-- Task goal --
Please give back each line of the material unchanged, but without the images.

-- Input data --
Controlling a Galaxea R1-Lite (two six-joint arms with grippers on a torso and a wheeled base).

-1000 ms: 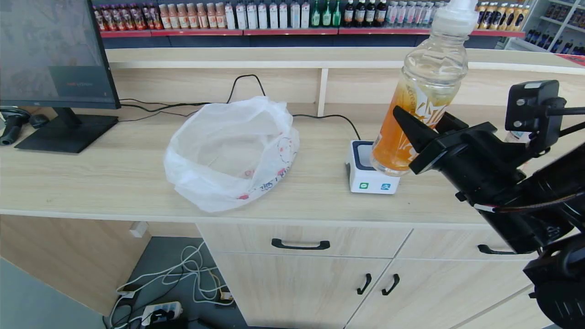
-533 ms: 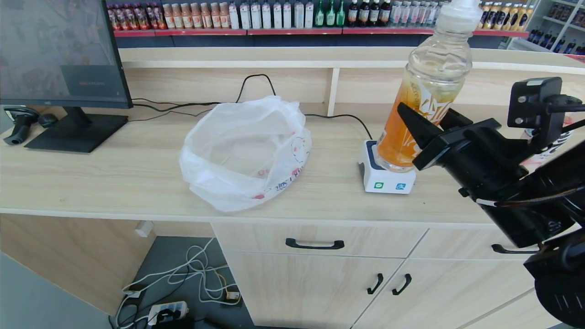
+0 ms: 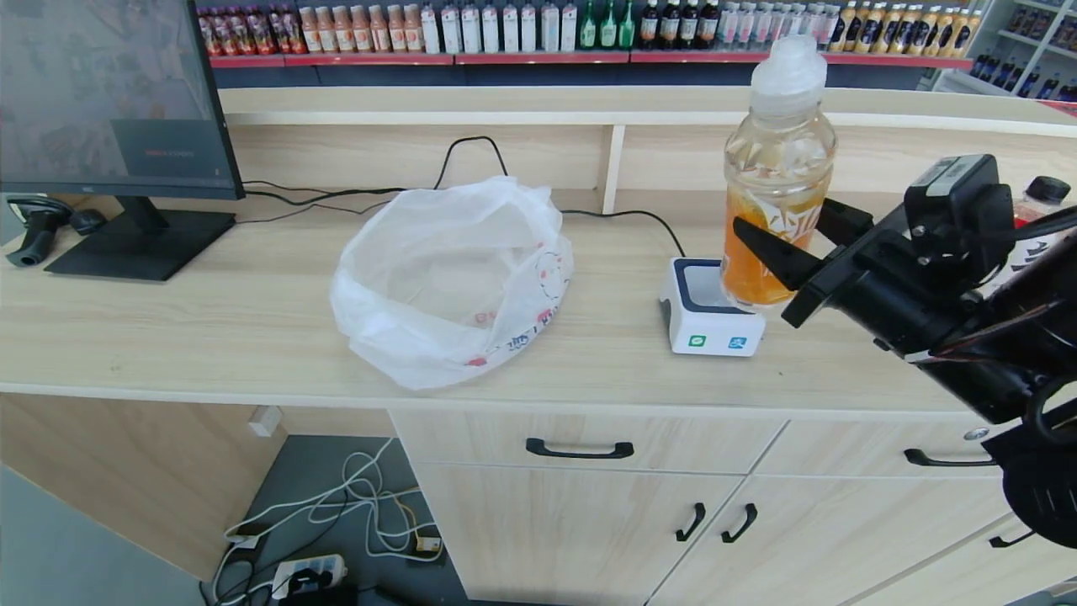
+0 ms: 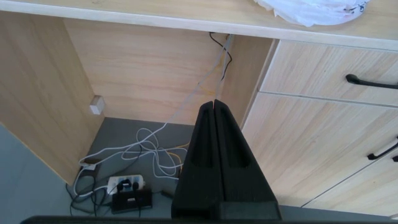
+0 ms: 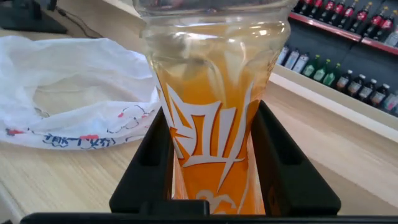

-- Written answer --
Controlling a Galaxea R1-Lite (two six-joint arms with grippers on a torso and a wheeled base).

-1000 ms: 
-533 ms: 
+0 ms: 
+0 ms: 
+0 ms: 

No more work is needed on this exercise.